EXERCISE: Scan the entries below. Return every line that includes "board".

[Data extracted from a collection]
[Start of section]
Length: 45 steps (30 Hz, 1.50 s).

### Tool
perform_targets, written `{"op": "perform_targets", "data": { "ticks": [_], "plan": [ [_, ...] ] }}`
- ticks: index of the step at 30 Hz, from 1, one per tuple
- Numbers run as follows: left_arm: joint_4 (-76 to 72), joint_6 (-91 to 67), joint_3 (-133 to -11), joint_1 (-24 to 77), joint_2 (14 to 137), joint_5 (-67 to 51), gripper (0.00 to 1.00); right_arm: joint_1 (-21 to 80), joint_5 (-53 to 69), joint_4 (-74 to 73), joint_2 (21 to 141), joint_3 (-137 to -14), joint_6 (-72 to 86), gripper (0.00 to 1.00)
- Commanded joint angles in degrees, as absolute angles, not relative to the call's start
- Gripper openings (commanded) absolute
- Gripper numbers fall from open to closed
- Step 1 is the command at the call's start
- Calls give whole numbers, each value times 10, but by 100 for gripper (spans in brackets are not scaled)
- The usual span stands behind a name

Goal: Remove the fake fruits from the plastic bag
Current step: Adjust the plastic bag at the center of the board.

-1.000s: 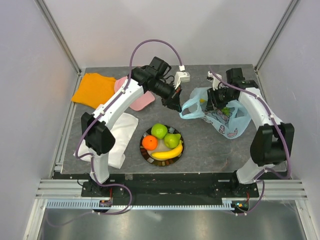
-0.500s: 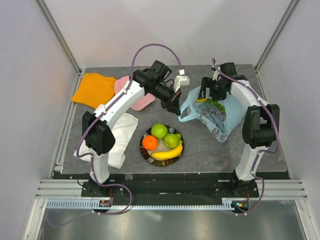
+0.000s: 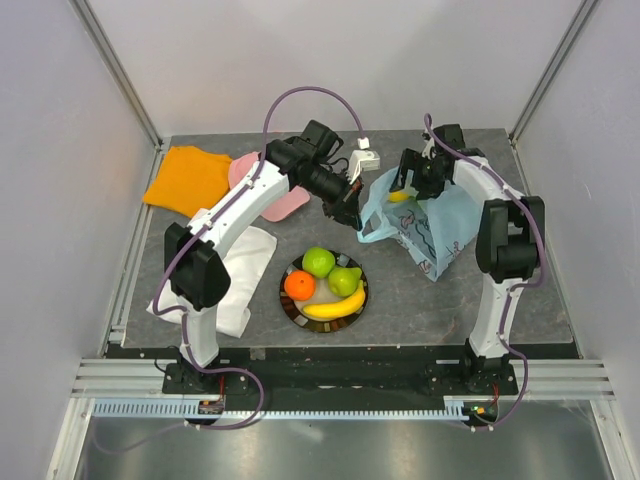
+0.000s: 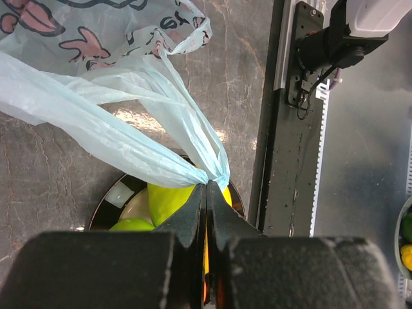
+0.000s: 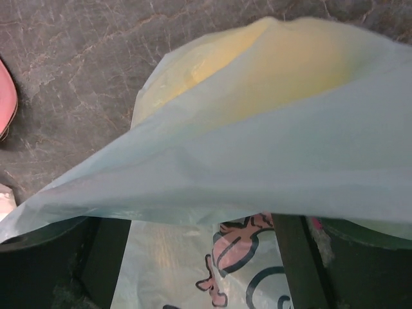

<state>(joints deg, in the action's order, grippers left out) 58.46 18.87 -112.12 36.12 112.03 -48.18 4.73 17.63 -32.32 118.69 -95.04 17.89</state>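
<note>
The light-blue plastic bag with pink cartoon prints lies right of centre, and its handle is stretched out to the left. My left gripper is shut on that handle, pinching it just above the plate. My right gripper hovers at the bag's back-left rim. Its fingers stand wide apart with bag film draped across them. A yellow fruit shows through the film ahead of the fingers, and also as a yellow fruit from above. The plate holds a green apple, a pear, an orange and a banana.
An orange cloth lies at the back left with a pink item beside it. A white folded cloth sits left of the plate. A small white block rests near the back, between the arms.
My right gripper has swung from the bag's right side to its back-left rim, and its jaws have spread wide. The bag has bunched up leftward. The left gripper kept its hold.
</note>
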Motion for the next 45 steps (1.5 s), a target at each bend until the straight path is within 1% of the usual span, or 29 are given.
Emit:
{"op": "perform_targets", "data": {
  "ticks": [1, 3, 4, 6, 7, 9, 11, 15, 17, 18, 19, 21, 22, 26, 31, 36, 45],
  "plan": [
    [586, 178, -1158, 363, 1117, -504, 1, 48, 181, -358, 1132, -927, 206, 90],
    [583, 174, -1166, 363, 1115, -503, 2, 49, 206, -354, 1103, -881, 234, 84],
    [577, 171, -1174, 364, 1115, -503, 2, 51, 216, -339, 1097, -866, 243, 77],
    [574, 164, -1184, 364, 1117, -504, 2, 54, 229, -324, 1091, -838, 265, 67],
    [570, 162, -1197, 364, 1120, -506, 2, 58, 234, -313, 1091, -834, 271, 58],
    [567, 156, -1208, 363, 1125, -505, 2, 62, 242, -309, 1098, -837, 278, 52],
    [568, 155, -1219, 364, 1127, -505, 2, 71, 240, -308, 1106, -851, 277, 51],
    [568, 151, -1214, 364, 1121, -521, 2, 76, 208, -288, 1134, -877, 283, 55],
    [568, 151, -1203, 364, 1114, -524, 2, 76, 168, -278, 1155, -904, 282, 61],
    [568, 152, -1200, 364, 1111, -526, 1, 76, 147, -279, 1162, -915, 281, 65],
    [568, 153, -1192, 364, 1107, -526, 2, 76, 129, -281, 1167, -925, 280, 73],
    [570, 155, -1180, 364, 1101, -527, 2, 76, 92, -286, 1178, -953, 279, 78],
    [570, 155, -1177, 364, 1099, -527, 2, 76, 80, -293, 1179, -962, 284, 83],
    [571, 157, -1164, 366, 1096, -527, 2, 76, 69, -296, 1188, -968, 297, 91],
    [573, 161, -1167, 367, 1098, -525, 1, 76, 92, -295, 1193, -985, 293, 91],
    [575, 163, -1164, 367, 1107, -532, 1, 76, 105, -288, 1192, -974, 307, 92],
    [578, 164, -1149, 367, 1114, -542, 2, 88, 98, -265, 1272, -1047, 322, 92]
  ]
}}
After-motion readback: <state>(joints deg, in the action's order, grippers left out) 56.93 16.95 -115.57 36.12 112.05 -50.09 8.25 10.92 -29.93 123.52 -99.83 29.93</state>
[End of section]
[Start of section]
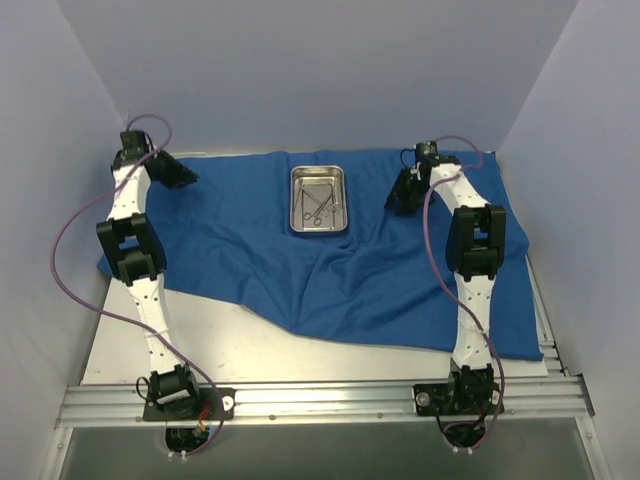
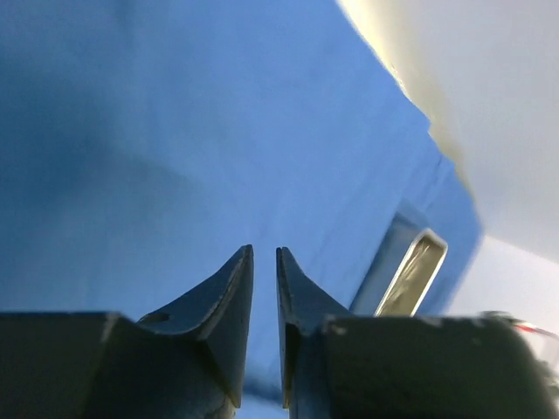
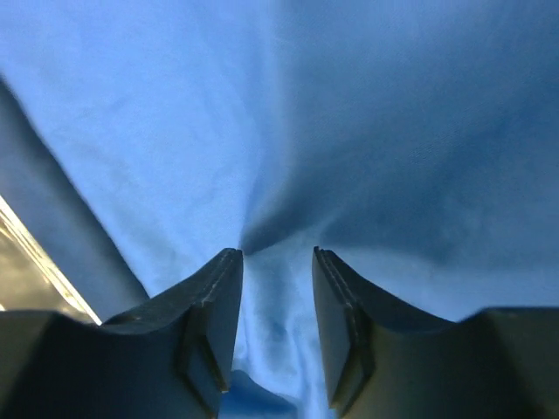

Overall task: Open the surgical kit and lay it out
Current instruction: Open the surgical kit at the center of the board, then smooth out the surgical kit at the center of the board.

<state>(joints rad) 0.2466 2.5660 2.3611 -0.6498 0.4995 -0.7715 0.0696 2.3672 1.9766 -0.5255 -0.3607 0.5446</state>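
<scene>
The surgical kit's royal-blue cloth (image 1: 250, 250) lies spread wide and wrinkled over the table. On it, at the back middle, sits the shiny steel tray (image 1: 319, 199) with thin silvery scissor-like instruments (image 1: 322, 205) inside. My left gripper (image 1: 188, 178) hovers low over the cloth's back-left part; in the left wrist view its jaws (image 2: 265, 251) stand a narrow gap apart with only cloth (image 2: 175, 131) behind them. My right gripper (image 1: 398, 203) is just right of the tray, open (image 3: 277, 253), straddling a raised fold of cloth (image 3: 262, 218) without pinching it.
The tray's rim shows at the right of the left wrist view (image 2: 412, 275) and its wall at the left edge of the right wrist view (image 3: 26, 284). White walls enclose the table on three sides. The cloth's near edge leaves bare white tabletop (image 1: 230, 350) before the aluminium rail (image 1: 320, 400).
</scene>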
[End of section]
TASK SOLUTION:
Current step: Adjust the plastic bag at the center of the board.
Current instruction: Open the surgical kit at the center of the board, then smooth out the surgical kit at the center of the board.

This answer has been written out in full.